En nuestro medio el Jurado de Enjuiciamiento de Magistrados de la Nación, en la causa nº 6, “Dr. Luis Alberto Leiva s/ pedido de enjuiciamiento”, resuelta el 9 de mayo de 2002, afirmó que reviste extrema gravedad la conducta del magistrado “por cuanto el incumplimiento de su obligación legal de inhibirse ha comprometido irremediablemente su deber de imparcialidad, atributo inabdicable de la función judicial para preservar sin alteraciones la confianza pública, y condición inexcusable para asegurar un juicio justo”.


Agregó el citado tribunal que, al no excusarse, el juez “ha desoído uno de sus primeros deberes como juez, negando a las personas investigadas en la causa..., uno de sus elementales derechos como ciudadanos, cual es el de ser juzgados por un juez imparcial, convirtiendo el proceso que llevaba adelante en un artificioso remedo de procedimiento judicial, donde la eficacia, ecuanimidad y legalidad de la función jurisdiccional se encontraban inexcusablemente ausentes”.


Al abordar Carlos Santiago Nino (cfr. “Fundamentos de Derecho Constitucional”, pág. 448 y sgts., Ed. “Astrea”, Bs.

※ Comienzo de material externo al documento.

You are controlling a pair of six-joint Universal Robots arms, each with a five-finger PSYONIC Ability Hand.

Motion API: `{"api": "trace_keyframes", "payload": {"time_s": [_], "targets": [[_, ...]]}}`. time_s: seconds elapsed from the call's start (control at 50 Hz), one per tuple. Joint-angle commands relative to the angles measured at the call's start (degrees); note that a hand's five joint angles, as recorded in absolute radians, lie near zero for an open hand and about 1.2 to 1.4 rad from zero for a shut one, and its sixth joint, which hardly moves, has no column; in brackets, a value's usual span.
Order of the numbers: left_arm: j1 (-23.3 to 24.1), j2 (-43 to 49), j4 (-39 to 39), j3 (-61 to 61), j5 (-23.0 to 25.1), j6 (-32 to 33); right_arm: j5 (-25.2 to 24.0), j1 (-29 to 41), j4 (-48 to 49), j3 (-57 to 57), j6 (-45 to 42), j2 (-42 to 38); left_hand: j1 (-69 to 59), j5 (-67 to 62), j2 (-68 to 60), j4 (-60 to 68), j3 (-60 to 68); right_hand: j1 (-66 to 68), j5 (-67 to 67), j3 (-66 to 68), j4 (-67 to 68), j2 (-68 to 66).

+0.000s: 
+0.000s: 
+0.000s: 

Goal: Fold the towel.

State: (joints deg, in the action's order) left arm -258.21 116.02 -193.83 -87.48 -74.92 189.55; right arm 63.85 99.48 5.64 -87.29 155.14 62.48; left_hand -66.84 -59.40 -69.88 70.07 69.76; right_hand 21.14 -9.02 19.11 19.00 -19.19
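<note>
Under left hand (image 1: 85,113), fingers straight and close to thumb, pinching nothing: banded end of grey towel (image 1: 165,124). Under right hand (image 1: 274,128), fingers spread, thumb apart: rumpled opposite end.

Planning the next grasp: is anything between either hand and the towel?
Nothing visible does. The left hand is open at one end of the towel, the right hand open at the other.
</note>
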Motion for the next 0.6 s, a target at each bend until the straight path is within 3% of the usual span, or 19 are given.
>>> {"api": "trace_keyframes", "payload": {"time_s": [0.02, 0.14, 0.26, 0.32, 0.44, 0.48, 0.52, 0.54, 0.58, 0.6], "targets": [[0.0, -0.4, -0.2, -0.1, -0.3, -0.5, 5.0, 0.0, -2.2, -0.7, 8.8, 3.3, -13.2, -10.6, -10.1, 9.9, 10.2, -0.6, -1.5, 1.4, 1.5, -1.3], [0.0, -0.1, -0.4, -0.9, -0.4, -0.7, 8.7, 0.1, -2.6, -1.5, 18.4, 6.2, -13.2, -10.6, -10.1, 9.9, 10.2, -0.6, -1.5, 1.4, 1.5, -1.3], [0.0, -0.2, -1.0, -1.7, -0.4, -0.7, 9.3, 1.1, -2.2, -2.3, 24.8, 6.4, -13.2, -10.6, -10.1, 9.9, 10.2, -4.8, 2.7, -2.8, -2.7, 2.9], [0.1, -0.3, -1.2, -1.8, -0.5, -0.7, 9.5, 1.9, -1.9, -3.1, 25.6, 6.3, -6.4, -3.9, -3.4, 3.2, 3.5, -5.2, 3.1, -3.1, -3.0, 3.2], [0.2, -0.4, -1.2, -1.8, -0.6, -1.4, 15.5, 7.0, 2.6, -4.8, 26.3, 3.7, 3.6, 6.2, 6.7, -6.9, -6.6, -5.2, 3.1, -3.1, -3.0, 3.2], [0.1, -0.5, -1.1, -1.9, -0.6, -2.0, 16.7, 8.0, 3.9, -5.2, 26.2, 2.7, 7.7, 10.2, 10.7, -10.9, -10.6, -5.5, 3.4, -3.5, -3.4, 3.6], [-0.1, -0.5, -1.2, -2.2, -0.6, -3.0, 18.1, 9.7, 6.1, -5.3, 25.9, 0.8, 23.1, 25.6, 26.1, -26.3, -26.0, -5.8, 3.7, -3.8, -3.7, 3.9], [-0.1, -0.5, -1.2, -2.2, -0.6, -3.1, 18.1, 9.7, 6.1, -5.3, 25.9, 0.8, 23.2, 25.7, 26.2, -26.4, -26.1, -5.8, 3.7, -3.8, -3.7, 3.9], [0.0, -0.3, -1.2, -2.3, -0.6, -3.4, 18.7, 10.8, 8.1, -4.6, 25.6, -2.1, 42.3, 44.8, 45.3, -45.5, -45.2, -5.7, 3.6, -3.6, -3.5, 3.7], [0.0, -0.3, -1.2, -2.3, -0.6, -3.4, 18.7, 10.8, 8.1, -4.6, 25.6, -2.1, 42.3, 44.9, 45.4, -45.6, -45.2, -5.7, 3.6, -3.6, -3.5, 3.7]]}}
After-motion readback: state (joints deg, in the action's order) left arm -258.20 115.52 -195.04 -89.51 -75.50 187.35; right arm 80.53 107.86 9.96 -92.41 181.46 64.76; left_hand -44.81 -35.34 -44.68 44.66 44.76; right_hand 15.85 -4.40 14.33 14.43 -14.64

As., 1992) la idea del debido proceso, enseña que el “...judicial debe estar guiado por tres grandes principios mutuamente complementarios en su contribución a que se haga justicia en el ejercicio de la coacción estatal”, siendo ellos: a) el de observancia de la ley dictada por los órganos democráticos, b) el de búsqueda irrestricta de la verdad sobre los hechos y, c) el de imparcialidad, “tan absoluta cuanto sea posible entre las partes contendientes en el proceso”.


En relación al principio de imparcialidad, Nino sostiene que éste es esencial entre las partes, “para que el proceso albergue un genuino diálogo, en el que las partes tengan amplia posibilidad de justificar sus pretensiones, percibiéndose a la decisión final como la conclusión que refleje el balance de razones ofrecidas”. Asimismo, dicho autor agrega: “Es inherente a la democracia liberal que los intereses agregativos de la comunidad no desplazan automáticamente los intereses antagónicos de un individuo, sino que éstos, cuando son protegidos por derechos, tienen un peso propio que puede llegar a cancelar el cálculo del beneficio global de la sociedad”.

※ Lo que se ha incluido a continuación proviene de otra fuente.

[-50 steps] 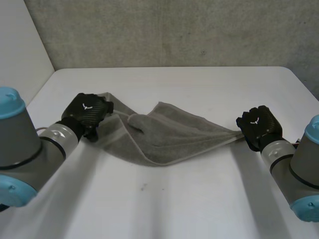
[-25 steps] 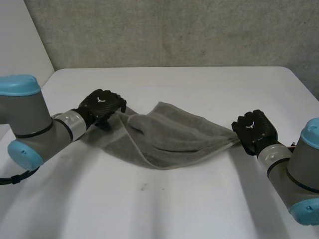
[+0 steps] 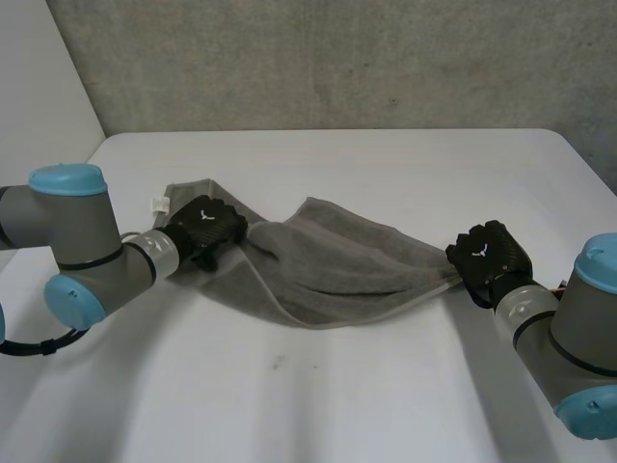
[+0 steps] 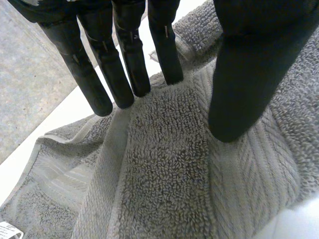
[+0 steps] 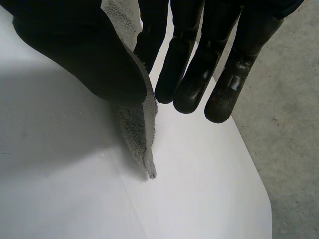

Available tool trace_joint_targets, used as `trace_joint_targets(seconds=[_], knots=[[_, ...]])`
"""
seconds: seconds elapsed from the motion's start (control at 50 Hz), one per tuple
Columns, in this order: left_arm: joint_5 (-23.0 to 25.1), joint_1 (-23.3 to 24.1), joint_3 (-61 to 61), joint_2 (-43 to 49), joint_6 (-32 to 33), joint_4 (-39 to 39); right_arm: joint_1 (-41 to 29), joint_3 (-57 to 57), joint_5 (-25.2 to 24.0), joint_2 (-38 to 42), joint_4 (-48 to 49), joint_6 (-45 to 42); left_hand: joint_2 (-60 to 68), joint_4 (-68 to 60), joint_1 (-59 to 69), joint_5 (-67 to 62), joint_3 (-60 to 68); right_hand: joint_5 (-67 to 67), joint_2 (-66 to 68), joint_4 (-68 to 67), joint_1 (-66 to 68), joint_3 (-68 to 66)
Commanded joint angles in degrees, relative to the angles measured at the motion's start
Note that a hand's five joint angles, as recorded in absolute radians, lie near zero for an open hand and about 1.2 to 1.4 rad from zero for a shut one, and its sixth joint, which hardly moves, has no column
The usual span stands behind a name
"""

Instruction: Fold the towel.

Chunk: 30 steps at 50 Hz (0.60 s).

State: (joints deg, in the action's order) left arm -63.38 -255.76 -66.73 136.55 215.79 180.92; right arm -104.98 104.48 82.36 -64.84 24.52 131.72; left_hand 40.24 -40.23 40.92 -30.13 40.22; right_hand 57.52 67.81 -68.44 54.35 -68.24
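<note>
Head view: the grey towel [image 3: 337, 265] lies rumpled across the white surface [image 3: 366, 386], drawn out between the two arms. The left robot hand [image 3: 205, 230] sits on the towel's left part, a little in from the end; the right robot hand [image 3: 489, 256] is at the right-hand tip. This looks like the opening step, with both ends taken up and no fold made yet. The next move probably calls for lifting both ends together, keeping the cloth taut, and carrying one edge over the other. A small white label [image 3: 157, 204] juts from the far left corner, its writing too small to read. Each hand's back bears a white emblem with no legible letters.

Left wrist view: the straight fingers [image 4: 124, 74] and the thumb pinch a raised ridge of terry cloth between them. The label [image 4: 9, 230] peeks out beyond, unreadable.

Right wrist view: the thumb [image 5: 84, 55] presses the towel's thin corner against the fingers; the tip hangs just above the surface.
</note>
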Motion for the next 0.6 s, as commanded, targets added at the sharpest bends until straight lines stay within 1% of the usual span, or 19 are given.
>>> trace_joint_targets(seconds=[0.02,0.04,0.22,0.3,0.32,0.34,0.36,0.38,0.4,0.42,0.44,0.46,0.48,0.5,0.52,0.54,0.56,0.58,0.6], knots=[[-0.16,0.09,-0.24,-0.41,0.15,0.13,0.03,-0.24,0.0,0.07,0.0,-0.06,34.06,-34.07,33.38,-34.17,34.09,12.48,12.19,-11.56,25.65,-11.76],[-0.16,0.17,-0.41,-0.85,0.15,0.13,0.03,-0.24,0.0,0.07,0.0,-0.06,39.7,-39.71,39.02,-39.81,39.73,12.48,12.19,-11.56,25.65,-11.76],[0.01,0.35,-3.67,-6.83,-0.2,0.04,0.3,-1.55,0.79,-1.42,-1.49,0.02,39.76,-39.77,39.08,-39.87,39.78,12.48,12.19,-11.56,25.65,-11.76],[-0.34,-0.26,-7.78,-14.09,-0.29,-0.04,0.39,-2.79,0.79,-3.54,-4.83,0.11,39.76,-39.77,39.08,-39.87,39.78,12.48,12.19,-11.56,25.65,-11.76],[-0.34,-0.44,-9.8,-17.25,-0.37,-0.04,0.47,-4.0,0.79,-5.45,-8.31,0.02,39.76,-39.77,39.08,-39.87,39.78,12.48,12.19,-11.56,25.65,-11.76],[-0.34,-0.44,-9.82,-17.29,-0.37,-0.04,0.39,-5.67,0.88,-7.73,-12.96,0.02,39.76,-39.77,39.08,-39.87,39.78,12.48,12.19,-11.56,25.65,-11.76],[-0.6,-0.79,-11.73,-20.68,-0.55,-0.04,0.39,-5.69,0.88,-7.76,-13.01,0.02,39.76,-39.77,39.08,-39.87,39.78,12.48,12.19,-11.56,25.65,-11.76],[-1.3,-1.49,-13.84,-24.11,-0.64,-0.13,0.39,-7.69,0.88,-9.93,-17.79,0.2,39.76,-39.77,39.08,-39.87,39.78,12.48,12.19,-11.56,25.65,-11.76],[-1.31,-1.5,-13.86,-24.14,-0.64,-0.13,0.47,-10.32,0.96,-11.95,-23.58,0.46,39.76,-39.77,39.08,-39.87,39.78,12.48,12.19,-11.56,25.65,-11.76],[-2.52,-1.93,-16.04,-27.71,-0.72,-0.13,0.47,-10.34,0.97,-11.97,-23.64,0.46,39.76,-39.77,39.08,-39.87,39.78,12.48,12.19,-11.56,25.65,-11.76],[-2.54,-1.94,-16.06,-27.74,-0.73,-0.13,0.56,-12.96,0.88,-13.63,-29.04,0.72,39.76,-39.77,39.08,-39.87,39.78,12.48,12.19,-11.56,25.65,-11.76],[-4.02,-2.11,-17.8,-31.05,-0.99,-0.13,0.74,-15.94,0.79,-15.04,-34.05,0.9,39.76,-39.77,39.08,-39.87,39.78,12.48,12.19,-11.56,25.65,-11.76],[-5.77,-2.11,-19.21,-34.91,-1.34,-0.13,0.74,-15.97,0.79,-15.05,-34.1,0.9,39.76,-39.77,39.08,-39.87,39.78,12.48,12.19,-11.56,25.65,-11.76],[-5.79,-2.11,-19.22,-34.95,-1.34,-0.13,0.82,-19.02,0.79,-16.36,-38.28,0.99,39.76,-39.77,39.08,-39.87,39.78,12.48,12.19,-11.56,25.65,-11.76],[-7.44,-2.11,-19.92,-38.69,-1.86,-0.13,0.83,-19.05,0.79,-16.37,-38.32,0.99,39.76,-39.77,39.08,-39.87,39.78,12.48,12.19,-11.56,25.65,-11.76],[-8.85,-2.2,-20.36,-42.47,-2.83,-0.13,0.83,-22.53,0.62,-17.94,-41.97,1.16,39.76,-39.77,39.08,-39.87,39.78,12.48,12.19,-11.56,25.65,-11.76],[-8.86,-2.2,-20.37,-42.51,-2.84,-0.13,0.65,-25.87,0.7,-19.43,-44.62,1.69,39.76,-39.77,39.08,-39.87,39.78,12.48,12.19,-11.56,25.65,-11.76],[-10.08,-2.29,-20.37,-45.64,-4.31,-0.04,0.65,-25.9,0.7,-19.45,-44.65,1.69,39.76,-39.77,39.08,-39.87,39.78,12.48,12.19,-11.56,25.65,-11.76],[-10.1,-2.29,-20.37,-45.67,-4.33,-0.04,0.48,-29.03,0.88,-20.66,-46.39,2.22,39.76,-39.77,39.08,-39.87,39.78,12.48,12.19,-11.56,25.65,-11.76]])
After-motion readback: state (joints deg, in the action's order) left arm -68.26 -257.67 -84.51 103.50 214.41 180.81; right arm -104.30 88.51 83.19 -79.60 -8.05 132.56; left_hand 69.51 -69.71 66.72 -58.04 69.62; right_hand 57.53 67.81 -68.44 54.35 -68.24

Añade Nino que ello “es representado en el proceso por la paridad de condiciones en el diálogo entre el individuo y los órganos que expresen los intereses del conjunto social -como los fiscales-, manteniendo el juez una posición equidistante”.


Sobre la base normativa, jurisprudencial y doctrinaria expuesta, corresponde examinar si el cometido del juez instructor estuvo guiado, en palabras de Aragoneses Alonso, en el deseo de buscar la verdad y de resolver justa o legalmente.

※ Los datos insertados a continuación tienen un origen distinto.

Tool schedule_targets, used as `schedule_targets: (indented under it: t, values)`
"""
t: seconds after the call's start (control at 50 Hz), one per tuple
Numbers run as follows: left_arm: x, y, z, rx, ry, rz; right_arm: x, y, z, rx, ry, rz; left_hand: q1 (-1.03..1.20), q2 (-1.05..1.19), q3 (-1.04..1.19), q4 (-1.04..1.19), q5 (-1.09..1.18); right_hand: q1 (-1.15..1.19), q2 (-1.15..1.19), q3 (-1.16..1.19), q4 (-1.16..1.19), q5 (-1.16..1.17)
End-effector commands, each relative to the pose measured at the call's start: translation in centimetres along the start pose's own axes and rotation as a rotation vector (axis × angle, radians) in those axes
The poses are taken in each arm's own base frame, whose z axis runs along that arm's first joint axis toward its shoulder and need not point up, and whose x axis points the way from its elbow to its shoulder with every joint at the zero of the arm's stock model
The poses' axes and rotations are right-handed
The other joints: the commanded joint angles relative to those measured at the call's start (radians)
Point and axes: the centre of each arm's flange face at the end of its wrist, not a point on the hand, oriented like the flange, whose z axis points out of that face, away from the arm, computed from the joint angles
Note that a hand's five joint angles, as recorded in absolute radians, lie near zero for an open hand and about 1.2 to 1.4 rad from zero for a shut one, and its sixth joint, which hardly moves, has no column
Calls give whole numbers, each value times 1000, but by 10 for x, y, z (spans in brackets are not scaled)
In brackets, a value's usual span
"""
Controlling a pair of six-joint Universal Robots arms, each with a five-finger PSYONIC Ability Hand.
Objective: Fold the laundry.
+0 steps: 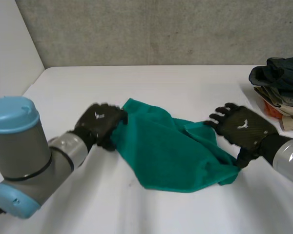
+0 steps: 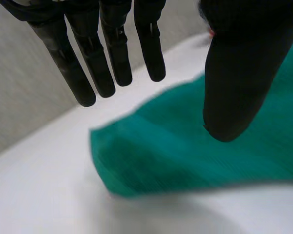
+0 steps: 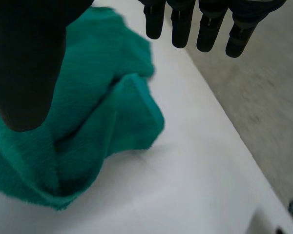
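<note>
Crumpled green towel (image 1: 166, 151) on bench (image 1: 151, 83); left robot hand (image 1: 100, 123) at its left edge, right robot hand (image 1: 240, 126) at right edge, both fingers straight, thumbs apart

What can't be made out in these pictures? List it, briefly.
1. Head view: the pile of dark clothes is cut off by the frame edge.
2. Head view: the left hand covers one end of the crumpled teal towel.
3. Right wrist view: the thumb of the right hand hides part of the towel.
</note>
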Motion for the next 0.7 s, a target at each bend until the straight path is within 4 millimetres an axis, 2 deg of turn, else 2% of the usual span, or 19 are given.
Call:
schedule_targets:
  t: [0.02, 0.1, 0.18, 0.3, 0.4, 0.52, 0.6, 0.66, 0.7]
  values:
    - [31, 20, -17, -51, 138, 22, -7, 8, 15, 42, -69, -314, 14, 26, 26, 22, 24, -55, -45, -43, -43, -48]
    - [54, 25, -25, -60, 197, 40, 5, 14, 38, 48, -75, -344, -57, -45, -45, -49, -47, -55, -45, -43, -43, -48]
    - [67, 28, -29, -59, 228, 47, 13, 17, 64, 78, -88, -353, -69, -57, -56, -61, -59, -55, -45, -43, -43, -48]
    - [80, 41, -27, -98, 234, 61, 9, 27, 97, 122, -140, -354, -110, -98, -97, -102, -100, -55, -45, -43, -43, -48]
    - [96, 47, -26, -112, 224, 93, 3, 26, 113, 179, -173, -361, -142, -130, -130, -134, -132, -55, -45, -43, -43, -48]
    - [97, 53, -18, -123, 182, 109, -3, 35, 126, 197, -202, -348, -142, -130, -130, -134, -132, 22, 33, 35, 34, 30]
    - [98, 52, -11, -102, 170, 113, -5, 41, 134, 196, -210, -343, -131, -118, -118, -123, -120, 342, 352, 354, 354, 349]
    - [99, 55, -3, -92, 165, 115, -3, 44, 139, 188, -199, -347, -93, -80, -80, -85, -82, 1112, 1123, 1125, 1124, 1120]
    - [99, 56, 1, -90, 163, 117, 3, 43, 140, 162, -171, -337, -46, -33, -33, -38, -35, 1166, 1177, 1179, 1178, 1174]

En nada obsta el cometido enunciado en el párrafo precedente, la circunstancia de que el proceso alcanzara la etapa del juicio y que éste se hubiese desarrollado en su integridad, dado que fue durante esta etapa cuando trascendieron diversas circunstancias que llevan a preguntarse si fueron protegidas el conjunto de garantías constitucionales enderezadas a tutelar al ciudadano desde su primer contacto con la maquinaria de investigación estatal, esto es en la etapa instructoria o preliminar, en tanto allí puede perjudicarse al imputado de manera considerable (Woischnik, ob. cit.).


Para ello, resulta por demás trascendente establecer si las supuestas irregularidades cometidas por el juez Galeano, denunciadas por casi todas las partes, excepto los apoderados de A.M.I.A. y D.A.I.A, perjudicaron la defensa de los imputados y, en su caso, si esas consecuencias se proyectaron sobre las ulteriores instancias del proceso.